Risk Factors for Antiphospholipid Syndrome
There are many factors that may increase your risk of developing antiphospholipid syndrome, such as:
- Women in their 30s are more prone to antiphospholipid syndrome than men
- Presence of an immune system disorder
- Presence of infections such as HIV/AIDS, hepatitis C, syphilis or Lyme disease
- Use of certain medications
- Family history of antiphospholipid syndrome
Other risk factors may include:
- Sedentary lifestyle
- Recent surgery
- Oestrogen therapy for birth control or menopause
- High cholesterol levels
- High blood pressure
Signs and Symptoms of Antiphospholipid Syndrome
Antiphospholipid syndrome is characterised by the following signs and symptoms:
- Deep vein thrombosis (DVT: blood clots in the leg)
- Pulmonary embolism (deep vein thrombosis that travels to the lungs)
- Transient ischemic attack or TIA, similar to a stroke but lasting only a few minutes without any permanent damage
- Headaches, seizures, cardiovascular disease or bleeding from gums and nose
- Antiphospholipid syndrome during pregnancy may result in pre-eclampsia (high blood pressure), stillbirth or miscarriage
Sometimes, antiphospholipid antibodies may not show any signsor symptoms.
Complications Associated with Antiphospholipid Syndrome
The severity of the obstruction in blood flow and the organ affected determines the damage that would be caused due to antiphospholipid syndrome.
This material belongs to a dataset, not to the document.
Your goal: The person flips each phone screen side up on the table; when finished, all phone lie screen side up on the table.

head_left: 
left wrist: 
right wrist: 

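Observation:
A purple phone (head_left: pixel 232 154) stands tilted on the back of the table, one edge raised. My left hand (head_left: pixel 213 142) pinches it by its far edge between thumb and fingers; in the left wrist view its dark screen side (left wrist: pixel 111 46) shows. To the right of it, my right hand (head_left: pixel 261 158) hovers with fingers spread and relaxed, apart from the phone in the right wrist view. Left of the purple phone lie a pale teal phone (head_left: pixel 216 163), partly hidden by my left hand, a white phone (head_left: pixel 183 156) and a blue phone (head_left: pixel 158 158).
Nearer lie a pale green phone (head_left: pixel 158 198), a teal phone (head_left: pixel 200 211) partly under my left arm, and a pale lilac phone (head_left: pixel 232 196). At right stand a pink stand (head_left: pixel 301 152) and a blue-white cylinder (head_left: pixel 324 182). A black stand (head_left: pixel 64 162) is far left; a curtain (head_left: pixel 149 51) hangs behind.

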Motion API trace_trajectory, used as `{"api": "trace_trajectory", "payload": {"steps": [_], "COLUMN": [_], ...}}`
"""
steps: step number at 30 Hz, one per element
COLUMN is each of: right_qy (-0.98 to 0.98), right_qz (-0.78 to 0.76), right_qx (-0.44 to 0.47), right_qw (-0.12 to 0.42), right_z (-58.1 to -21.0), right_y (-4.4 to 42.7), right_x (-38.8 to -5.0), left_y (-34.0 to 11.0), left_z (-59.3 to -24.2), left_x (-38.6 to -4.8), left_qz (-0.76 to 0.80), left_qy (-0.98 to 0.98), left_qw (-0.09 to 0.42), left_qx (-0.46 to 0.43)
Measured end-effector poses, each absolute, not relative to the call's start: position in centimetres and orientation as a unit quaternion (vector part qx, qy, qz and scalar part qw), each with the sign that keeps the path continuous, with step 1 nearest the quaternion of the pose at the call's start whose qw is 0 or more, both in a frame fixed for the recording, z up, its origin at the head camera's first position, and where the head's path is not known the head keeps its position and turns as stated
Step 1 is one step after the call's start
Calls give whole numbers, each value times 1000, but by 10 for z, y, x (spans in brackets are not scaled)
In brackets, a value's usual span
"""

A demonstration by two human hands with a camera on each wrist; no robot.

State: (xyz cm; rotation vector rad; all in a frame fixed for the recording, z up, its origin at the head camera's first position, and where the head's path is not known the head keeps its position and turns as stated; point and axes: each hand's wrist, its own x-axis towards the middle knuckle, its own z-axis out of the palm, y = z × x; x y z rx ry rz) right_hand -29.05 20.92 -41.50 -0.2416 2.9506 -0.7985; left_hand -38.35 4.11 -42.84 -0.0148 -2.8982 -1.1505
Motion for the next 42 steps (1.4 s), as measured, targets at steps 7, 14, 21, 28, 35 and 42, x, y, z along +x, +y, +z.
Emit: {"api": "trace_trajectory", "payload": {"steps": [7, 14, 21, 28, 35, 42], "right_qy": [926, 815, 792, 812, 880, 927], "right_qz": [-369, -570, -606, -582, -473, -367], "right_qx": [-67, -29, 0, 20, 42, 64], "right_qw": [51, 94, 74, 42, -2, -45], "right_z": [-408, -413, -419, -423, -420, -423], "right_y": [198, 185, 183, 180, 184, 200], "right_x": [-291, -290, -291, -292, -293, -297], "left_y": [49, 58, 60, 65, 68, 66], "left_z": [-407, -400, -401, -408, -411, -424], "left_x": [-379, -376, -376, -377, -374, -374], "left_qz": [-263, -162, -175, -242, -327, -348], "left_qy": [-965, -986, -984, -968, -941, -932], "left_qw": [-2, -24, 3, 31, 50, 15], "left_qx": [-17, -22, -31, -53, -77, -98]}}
If left untreated it may cause:
- Loss of speech or partial paralysis due to permanent neurological damage
- Cardiovascular problems
- Kidney failure
- Lung damage
Although rare, you may have an increased risk of multiple organ damage and even death if you suffer from repeated clotting episodes within a short duration.
When should you Consult a Doctor?
If you have trouble breathing, streaks of blood in the mucus when you cough, bright red vomit, paralysis, an abnormally heavy menstrual flow, undetermined abdominal pain or dark stools, then you must visit a specialist.
Diagnosis of Antiphospholipid Syndrome
Your doctor will diagnose antiphospholipid syndrome by ordering the following tests:
- Immunological tests such as ELISA immunoassays, where you will be tested for the presence of antiphospholipid antibodies
- Coagulation-based tests, where you will be tested for the presence of lupus anticoagulant, an antibody that slows down the clotting process
Treatment Options for Antiphospholipid Syndrome
There is no cure for antiphospholipid syndrome. Treatment is aimed at controlling the formation of blood clots. Your doctor may prescribe blood thinners (anticoagulants) to prevent blood clotting either as injections or oral tablets. Pregnant women may also be prescribed low doses of blood thinners until delivery to control the symptoms associated with antiphospholipid syndrome.
Adopting a healthy lifestyle, regular exercise, eating a nutritious diet and smoking cessation helps minimise symptoms of antiphospholipid syndrome. If you are a female suffering from antiphospholipid syndrome, then discontinuation of oestrogen therapy (either for birth control or menopause) would provide symptomatic relief.